The first complaints popped up earlier this week on both Google’s own help forum and the r/chromeos subreddit. Users with Lenovo 100e, 300e and IdeaPad S330 devices all reported the same story: they restarted or updated their machine and returned to find the Play Store icon gone, every sideloaded game erased, and even the settings toggle for Android apps missing.
Here’s what people are saying:
After restarting my Lenovo 300e Chromebook, all the apps downloaded with the Google Play Store along with the Play Store disappeared. How do I get them back? (Source)
My Google Play Store DISAPPEARED despite me still being on the stable channel or not opting into extended update support. And my Chromebook keeps saying it reached its final update so there’s no way it could’ve opted me in to the extended updates support automatically!! (Source)
On Monday, I installed the Statsfm app on my Chromebook from the Google Play Store. It is just showing the splashscreen with the Statsfm logo when I open it, and then eventually, the window with the app will just show a black screen. (Source)

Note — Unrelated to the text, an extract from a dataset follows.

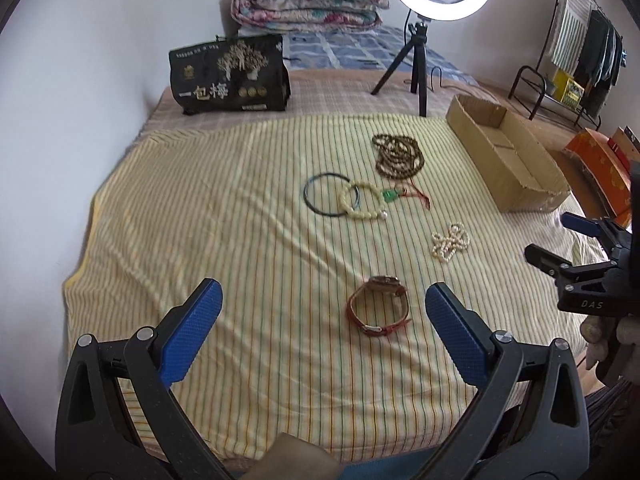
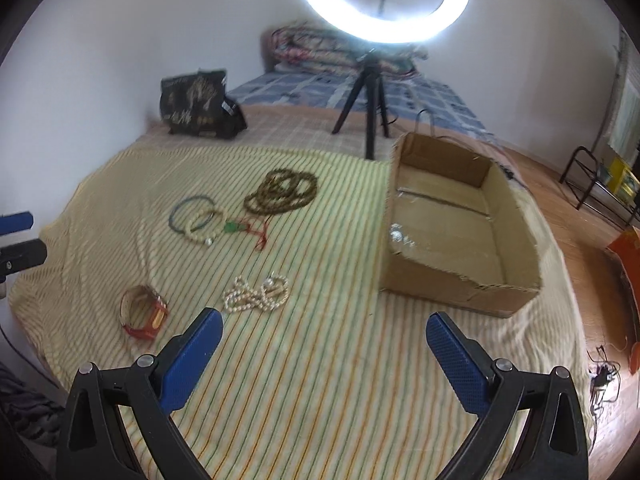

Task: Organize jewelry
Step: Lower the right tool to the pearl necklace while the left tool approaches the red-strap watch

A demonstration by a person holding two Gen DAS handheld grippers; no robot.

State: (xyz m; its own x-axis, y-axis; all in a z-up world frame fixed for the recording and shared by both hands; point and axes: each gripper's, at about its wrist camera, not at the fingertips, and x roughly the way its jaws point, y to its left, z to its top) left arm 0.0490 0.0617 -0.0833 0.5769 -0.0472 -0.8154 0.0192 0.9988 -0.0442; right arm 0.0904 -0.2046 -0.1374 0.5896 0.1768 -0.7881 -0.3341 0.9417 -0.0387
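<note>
Jewelry lies on a yellow striped cloth (image 1: pixel 240 220). A red-strapped watch (image 1: pixel 380 306) lies just ahead of my open, empty left gripper (image 1: pixel 324 304), between its fingers. Farther off lie a white pearl strand (image 1: pixel 450 241), a cream bead bracelet (image 1: pixel 362 202) overlapping a dark bangle (image 1: pixel 320 196), a green pendant on red cord (image 1: pixel 390 196) and brown prayer beads (image 1: pixel 398 156). An open cardboard box (image 2: pixel 460 236) holds a small shiny piece (image 2: pixel 398 236). My right gripper (image 2: pixel 324 328) is open and empty, hovering near the pearl strand (image 2: pixel 258 294) and the box.
A ring light on a black tripod (image 1: pixel 416 64) stands behind the cloth. A black printed bag (image 1: pixel 230 74) stands at the back left. A folded quilt (image 1: pixel 308 2) lies at the head of the bed. An orange box (image 1: pixel 600 160) and a clothes rack (image 1: pixel 576 60) are at the right.
</note>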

Google’s Chromebook community manager shared an update about this on Reddit and the main thread on the official forum. They claim the problem is hitting “a small subset of users, on a handful of models.”

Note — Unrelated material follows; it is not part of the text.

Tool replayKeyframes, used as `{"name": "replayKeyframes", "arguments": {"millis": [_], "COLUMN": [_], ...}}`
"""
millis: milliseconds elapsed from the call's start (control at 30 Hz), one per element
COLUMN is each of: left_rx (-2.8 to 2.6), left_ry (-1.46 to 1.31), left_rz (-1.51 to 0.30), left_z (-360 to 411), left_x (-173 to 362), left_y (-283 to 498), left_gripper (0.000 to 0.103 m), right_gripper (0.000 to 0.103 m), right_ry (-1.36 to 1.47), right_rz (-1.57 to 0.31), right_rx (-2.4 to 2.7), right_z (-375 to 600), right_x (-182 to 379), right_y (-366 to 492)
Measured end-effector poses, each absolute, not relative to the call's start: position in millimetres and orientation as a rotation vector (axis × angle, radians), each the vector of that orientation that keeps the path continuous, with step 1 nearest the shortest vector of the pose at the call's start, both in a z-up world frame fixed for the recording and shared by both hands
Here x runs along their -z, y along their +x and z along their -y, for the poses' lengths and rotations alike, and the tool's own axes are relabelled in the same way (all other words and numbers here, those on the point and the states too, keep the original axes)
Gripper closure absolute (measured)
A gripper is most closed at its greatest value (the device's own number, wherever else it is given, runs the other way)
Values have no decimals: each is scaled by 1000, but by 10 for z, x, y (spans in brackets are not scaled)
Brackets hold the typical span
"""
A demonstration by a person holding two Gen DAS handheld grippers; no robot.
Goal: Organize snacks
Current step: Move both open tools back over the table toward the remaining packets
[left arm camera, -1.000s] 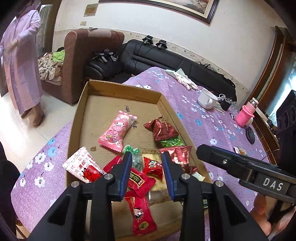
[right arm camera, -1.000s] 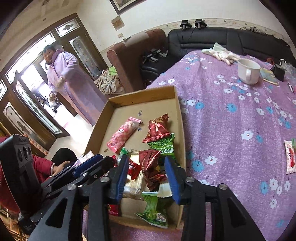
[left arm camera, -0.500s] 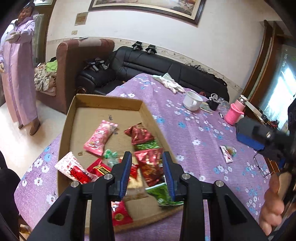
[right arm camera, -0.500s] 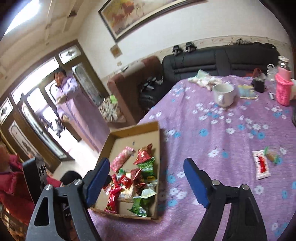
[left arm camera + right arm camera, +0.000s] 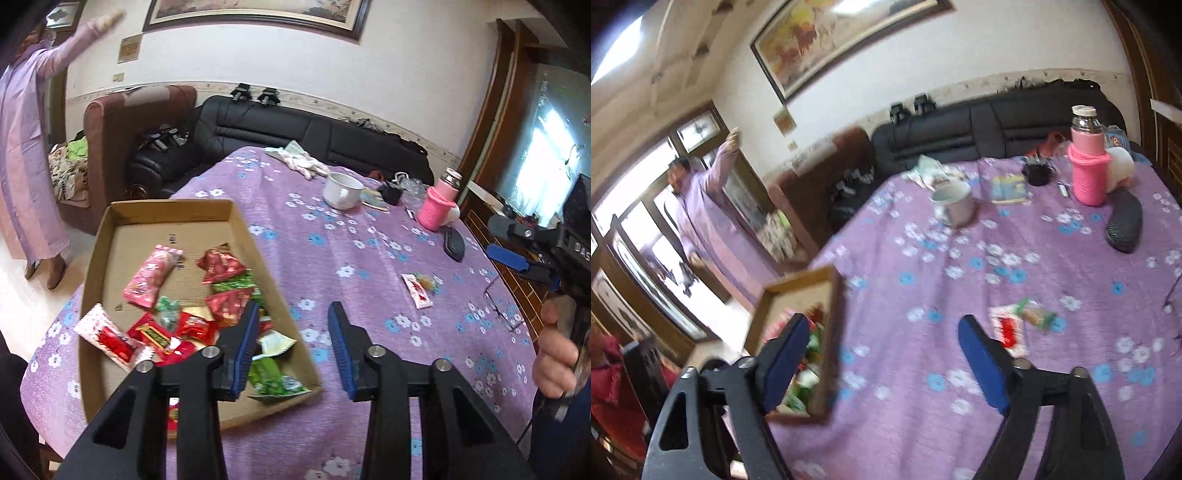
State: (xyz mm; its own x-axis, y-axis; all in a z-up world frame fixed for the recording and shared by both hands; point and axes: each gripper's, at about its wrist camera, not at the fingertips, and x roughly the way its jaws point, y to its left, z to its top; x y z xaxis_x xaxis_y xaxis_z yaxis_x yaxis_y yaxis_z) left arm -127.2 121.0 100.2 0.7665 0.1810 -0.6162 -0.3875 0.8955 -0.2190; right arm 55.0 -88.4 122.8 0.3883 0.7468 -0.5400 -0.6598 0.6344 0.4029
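Two grippers hang above the desk (image 5: 332, 258), which is covered by a purple flowered cloth. The left gripper (image 5: 291, 347) has its jaws parted, having just been opening, with nothing between them; it sits over the right wall of the cardboard box (image 5: 258, 254). Inside that shallow box lies a heap of snacks: a pink packet (image 5: 151, 277), dark red packets (image 5: 219, 264), green packets (image 5: 273, 376) and a white and red packet (image 5: 105, 338). The right gripper (image 5: 882, 354) has its jaws spread wide, just narrowing a little, and they are empty too. Beyond its right jaw, out on the cloth and well apart from the box, lies a white and red snack packet (image 5: 1008, 328) with a small green-ended sweet (image 5: 1032, 314) touching it. Farther back stand a white mug (image 5: 955, 205) and a pink-sleeved bottle (image 5: 1087, 170). A person in a lilac coat (image 5: 26, 147) stands on the floor beyond the box.
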Motion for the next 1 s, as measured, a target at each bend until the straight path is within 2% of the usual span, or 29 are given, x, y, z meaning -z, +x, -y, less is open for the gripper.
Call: {"name": "replayKeyframes", "arguments": {"millis": [267,300,433,667,1000], "left_rx": [-211,-199,-137,-87,-82], "left_ry": [-328,-327,-350,-331,-305], "left_rz": [-695,-709,-794,-908,-912], "left_z": [-857,-814,-632,-353,-349], "left_x": [-840,-797,-517,-137,-157], "left_y": [-991,-946,-713,-447,-438], "left_gripper": [64,64,64,64,64], "right_gripper": [27,29,52,53,57], "right_ry": [-2,-7,-16,-85,-122], "right_rz": [-817,-829,-920,-932,-976], "right_rx": [-793,-777,-735,-623,-622], "right_z": [1192,1215,1222,1111,863], "right_x": [-1120,-1059,-739,-403,-25], "right_y": [973,1019,1212,1516,1997]}}
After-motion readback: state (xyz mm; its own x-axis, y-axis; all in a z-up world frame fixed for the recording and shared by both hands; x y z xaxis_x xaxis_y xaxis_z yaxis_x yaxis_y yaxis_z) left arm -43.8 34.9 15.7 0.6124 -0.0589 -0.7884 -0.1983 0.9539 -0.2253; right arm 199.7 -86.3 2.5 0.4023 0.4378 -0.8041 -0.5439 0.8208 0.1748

Most of those machines share the same internal code name, hana, which covers several 2019-era Lenovos. A quick copy-and-paste of system details confirms the pattern: every affected device is running build 16295.54.0 on the stable channel, with ARC — the Android runtime — disabled and no obvious way to turn it back on.

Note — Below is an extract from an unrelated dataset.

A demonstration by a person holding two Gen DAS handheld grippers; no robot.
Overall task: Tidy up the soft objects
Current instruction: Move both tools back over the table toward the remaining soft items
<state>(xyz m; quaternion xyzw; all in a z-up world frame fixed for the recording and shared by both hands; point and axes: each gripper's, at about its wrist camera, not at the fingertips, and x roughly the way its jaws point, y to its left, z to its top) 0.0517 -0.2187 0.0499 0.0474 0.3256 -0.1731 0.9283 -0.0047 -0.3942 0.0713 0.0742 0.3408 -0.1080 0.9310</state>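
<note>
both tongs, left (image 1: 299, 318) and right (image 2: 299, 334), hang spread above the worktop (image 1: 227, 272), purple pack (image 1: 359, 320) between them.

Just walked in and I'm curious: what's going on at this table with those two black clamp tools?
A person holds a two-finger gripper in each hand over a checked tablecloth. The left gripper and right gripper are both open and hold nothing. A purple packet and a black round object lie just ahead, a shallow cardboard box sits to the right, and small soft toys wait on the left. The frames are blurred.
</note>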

Some owners worried they had accidentally agreed to Google’s new Extended Update program, a paid option that keeps older Chromebooks secure but strips Android support. The company has since clarified that the disappearing apps are unrelated to that plan. “You didn’t opt in,” support rep Mike wrote in one thread. “This is a bug that the team is currently investigating.”
For now the only official advice is to open the feedback tool by pressing Alt + Shift + i and paste the hashtag #hanaextended so engineers can spot every case in their logs. Power-washing has not brought the apps back, and visiting the web-based Play Store only shows a phantom “installed” label for software that no longer exists on the device.
This isn’t the first time we’re seeing the Play Store vanish from Chromebooks. Back in November, we noted how Google’s Extended Security Updates feature caused a lot of confusion and some affected users also mentioned the missing Play Store without even opting in. It’s possible that the root cause might be similar, if not the same, in this situation as well.
Google has not said when a patch will arrive, but the acknowledgment alone has calmed nerves. We’ll post an update if and when there are any further developments.